* **What is being asked**
Among the entries that follow, count the lines that contain the word "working" and say how many there are, writing nothing else.

* **Dataset extract**

=== Section Start ===

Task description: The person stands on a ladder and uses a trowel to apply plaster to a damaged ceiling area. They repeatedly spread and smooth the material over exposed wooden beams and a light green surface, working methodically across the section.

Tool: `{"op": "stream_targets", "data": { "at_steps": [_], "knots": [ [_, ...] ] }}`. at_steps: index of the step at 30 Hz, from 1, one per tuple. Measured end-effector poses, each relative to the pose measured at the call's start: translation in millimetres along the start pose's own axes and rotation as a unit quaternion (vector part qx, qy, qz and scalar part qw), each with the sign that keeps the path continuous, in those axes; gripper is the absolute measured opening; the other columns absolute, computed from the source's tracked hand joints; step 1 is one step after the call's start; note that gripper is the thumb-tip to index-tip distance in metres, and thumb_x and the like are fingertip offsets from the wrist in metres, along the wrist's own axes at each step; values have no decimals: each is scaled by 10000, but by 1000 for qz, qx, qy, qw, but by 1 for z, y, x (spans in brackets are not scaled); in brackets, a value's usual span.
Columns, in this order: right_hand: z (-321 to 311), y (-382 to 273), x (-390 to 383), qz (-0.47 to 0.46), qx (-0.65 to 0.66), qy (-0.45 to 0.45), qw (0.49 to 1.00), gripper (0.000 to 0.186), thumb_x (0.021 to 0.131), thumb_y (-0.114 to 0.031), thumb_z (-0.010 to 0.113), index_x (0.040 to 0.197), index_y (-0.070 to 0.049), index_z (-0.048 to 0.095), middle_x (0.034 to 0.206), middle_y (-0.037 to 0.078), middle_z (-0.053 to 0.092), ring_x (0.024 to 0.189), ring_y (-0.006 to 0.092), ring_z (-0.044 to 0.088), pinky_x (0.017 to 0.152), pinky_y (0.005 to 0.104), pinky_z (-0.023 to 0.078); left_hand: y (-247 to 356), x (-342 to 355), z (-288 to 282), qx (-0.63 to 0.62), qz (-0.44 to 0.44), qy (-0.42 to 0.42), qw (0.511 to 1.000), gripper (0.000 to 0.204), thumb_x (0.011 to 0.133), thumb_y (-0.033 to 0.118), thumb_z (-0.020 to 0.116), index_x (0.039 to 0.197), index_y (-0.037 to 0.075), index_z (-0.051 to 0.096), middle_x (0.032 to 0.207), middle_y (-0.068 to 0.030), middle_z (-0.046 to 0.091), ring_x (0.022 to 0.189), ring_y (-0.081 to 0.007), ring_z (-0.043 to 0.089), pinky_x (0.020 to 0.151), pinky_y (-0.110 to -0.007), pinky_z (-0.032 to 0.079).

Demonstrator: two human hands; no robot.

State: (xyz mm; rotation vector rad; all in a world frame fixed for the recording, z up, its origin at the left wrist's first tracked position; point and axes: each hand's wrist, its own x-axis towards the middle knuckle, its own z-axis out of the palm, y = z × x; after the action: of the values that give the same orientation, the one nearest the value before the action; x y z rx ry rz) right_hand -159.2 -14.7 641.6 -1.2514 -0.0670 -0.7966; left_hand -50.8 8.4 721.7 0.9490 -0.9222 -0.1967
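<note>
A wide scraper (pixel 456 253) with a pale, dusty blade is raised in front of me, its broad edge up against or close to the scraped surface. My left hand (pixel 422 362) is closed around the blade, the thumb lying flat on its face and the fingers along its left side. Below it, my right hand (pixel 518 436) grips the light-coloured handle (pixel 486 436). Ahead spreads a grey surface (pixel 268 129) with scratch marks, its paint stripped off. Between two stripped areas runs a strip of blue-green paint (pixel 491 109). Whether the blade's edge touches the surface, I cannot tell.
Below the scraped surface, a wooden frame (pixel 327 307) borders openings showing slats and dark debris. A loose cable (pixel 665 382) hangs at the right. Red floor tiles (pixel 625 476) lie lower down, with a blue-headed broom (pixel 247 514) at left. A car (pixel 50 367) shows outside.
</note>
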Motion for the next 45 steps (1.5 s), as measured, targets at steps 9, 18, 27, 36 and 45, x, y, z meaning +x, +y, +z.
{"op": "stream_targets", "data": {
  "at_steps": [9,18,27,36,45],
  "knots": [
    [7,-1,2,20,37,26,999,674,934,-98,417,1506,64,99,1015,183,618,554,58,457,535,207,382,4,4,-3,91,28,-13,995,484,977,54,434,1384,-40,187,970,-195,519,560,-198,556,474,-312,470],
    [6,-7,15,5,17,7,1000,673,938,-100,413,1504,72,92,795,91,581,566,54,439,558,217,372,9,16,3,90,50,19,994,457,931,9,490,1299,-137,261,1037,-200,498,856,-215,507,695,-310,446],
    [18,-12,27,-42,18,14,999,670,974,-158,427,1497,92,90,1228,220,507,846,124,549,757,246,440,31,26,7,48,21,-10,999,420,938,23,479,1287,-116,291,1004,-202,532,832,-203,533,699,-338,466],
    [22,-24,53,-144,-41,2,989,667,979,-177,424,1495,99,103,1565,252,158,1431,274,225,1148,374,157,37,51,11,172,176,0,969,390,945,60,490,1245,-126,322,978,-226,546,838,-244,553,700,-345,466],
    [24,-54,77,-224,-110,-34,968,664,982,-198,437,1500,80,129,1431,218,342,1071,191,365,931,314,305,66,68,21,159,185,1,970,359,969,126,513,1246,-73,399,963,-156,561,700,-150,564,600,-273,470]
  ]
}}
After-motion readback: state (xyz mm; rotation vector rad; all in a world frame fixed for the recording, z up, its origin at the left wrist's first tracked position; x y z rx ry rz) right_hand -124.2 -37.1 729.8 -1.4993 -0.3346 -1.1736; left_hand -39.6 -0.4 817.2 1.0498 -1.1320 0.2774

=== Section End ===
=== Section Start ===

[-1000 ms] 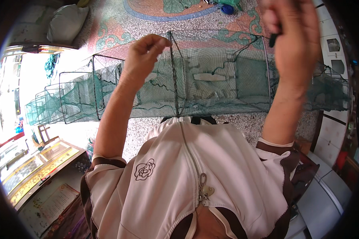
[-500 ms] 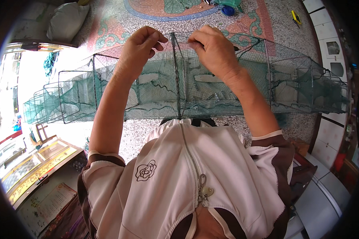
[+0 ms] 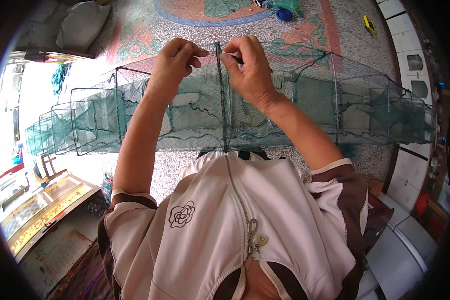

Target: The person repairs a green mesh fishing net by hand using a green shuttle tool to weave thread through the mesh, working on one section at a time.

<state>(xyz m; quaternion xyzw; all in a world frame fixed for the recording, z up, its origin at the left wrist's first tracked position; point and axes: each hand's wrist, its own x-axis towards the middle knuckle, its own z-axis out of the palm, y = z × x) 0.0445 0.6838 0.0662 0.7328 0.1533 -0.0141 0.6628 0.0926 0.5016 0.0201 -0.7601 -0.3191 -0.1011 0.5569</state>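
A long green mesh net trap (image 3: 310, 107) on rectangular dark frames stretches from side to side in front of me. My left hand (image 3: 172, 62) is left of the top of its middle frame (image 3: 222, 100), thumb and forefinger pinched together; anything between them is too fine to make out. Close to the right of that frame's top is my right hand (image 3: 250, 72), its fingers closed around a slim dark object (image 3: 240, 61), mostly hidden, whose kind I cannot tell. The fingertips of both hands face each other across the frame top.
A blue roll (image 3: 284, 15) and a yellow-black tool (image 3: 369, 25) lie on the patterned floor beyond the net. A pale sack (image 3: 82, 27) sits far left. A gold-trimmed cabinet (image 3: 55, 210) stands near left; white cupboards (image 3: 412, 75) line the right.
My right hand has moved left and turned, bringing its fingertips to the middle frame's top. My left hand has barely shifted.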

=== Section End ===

* **Written solution**
2